It was inevitable in the wake of the G20 summit that world leaders would celebrate whatever agreements they were able to hatch.
Predictable too that the media would pick over the event to ascertain which countries had been successful in pursuing their own particular goals and strategies.
But from a global perspective, the summit was significant in the way it signalled a shift away from US and Western European power.
The balance of economic power in the world has simply changed so much that more countries need to be included.
It’s quite likely the traditional powers of the US, Western Europe, and Japan would have preferred to address this crisis amongst themselves if it was possible. But it wasn’t.
And since the last G20 conference was held back by an outgoing and unpopular US president, this was the first summit of real importance to meaningfully include such diverse countries such as Brazil, China and Indonesia. The countries of the G20 now include about two-thirds of the world’s population.
But what was more striking was the boldness these newly included countries showed in confronting the traditional world powers, often quite directly.
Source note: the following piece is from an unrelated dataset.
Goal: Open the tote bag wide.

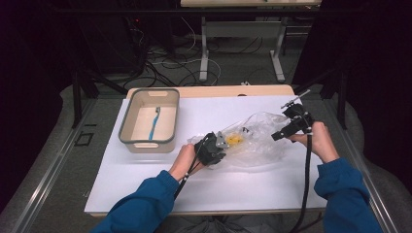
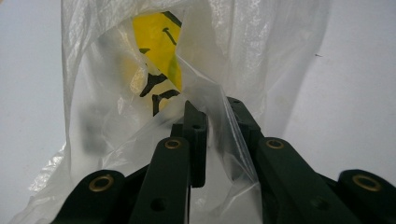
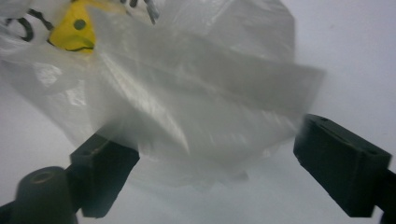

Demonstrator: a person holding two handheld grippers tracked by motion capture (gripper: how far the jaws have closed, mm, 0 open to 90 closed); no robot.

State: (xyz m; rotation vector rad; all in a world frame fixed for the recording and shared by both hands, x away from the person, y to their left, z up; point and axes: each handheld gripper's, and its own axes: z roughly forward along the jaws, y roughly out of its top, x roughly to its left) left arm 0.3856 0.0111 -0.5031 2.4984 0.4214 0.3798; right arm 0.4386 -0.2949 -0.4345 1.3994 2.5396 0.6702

Obama and Brown took these jabs in good humour; Obama because he was eager to demonstrate his willingness to engage with the world and Brown because he was determined to make the summit a success. And despite the difficulties presented, both can claim to have been fairly successful.
But these confrontations were certainly not what we have been used to seeing at these meetings of the “Ad Hoc Committee to Run the World,” in the words of Mark Weisbrot, co-director of the Washington-based Center for Economic and Policy Research.
Through such exchanges a few uncomfortable truths were revealed. A crisis that was caused by the rich countries is now affecting the more fragile, poor countries. As badly as we might feel we are affected by the downturn, economic shocks in poverty-stricken countries often mean people die.
And the crisis seems to have sprung directly out of the neoliberal ideology that the US and its client organisations had preached so vehemently and even forced upon the developing world for the last thirty years.
As a result, many of these countries trust the Anglo-Saxon centres of power less and aren’t willing to pay for our crisis. And they weren’t afraid to say so.
First, there was Brazilian president Luiz Inacio Lula Da Silva’s now-infamous comment that the crisis was caused by “white people with blue eyes, who before the crisis appeared to know everything and now demonstrate that they know nothing,” and that therefore the world’s poor and darker-skinned majority shouldn’t have to pay for the mess they made.
He looked straight at Brown, Joe Biden, and Spanish PM Zapatero and called their countries responsible for the crisis. This, however, didn’t stop Obama from later calling Lula “my man” and “the most popular politician on Earth”.
Argentina’s President Cristina Fernandez de Kirchner attacked the consequences of neoliberalism and deregulation, and complained that countries such as her's were never given room to consider the premises of these “sacred icons and totems which had been enshrined and about which nobody could discuss or question.” Nor was she shy of making a public display, on British soil, of her ongoing support for the Argentine control of the Falkland Islands.
But by far the most surprising and significant outburst came from China, which had previously remained more or less silent on global economic matters since the Cultural Revolution.
Beijing broke the silence before the summit to lambast American irresponsibility in containing the effects of its crisis, specifically in its role as supplier of the world’s international reserve currency. Chinese central bank officials endorsed a movement away from the dollar in favor of a new supranational currency.
The use of the dollar as the main reserve currency has been one of the cornerstones of American economic power since the Bretton Woods agreement in 1944, and China holds massive amounts of dollar reserves due to huge trade surpluses with American consumers. They are now declaring they’re no longer willing to play this role passively if the US doesn’t get its act together.
Russia, though not as exposed to losses on US Treasury bonds as China, had initially floated the idea of a new international currency, based on the Special Drawing Rights of the IMF. President Medvedev, speaking at the London School of Economics, later echoed Chinese criticisms, saying that “countries whose currencies prevail” in the international system were not taking sufficient responsibility for the instability — a clear challenge to US economic power.
President Obama, despite his eminent popularity, could not find answers for these diverse criticisms. It may very well be that good answers don’t exist. There are certainly no easy ones.
By inviting more of the world into the global decision-making processes, the US and its close allies are finding that they have to deal with the prickly consequences of a changing balance of power and the accelerating shift to a multipolar world.
We aren’t there yet, however. The US still remains very powerful. It is telling that the issues of reserve currencies, global trade imbalances, and even extensive re-regulation of global finance were off the table at the G20 talks.
But the direction is clear. For the moment, of course, a series of outbursts from the leaders of some of the world’s poorer populations remains largely symbolic. But in politics, symbols matter—especially when they symbolise economic changes which are as profound as they are real.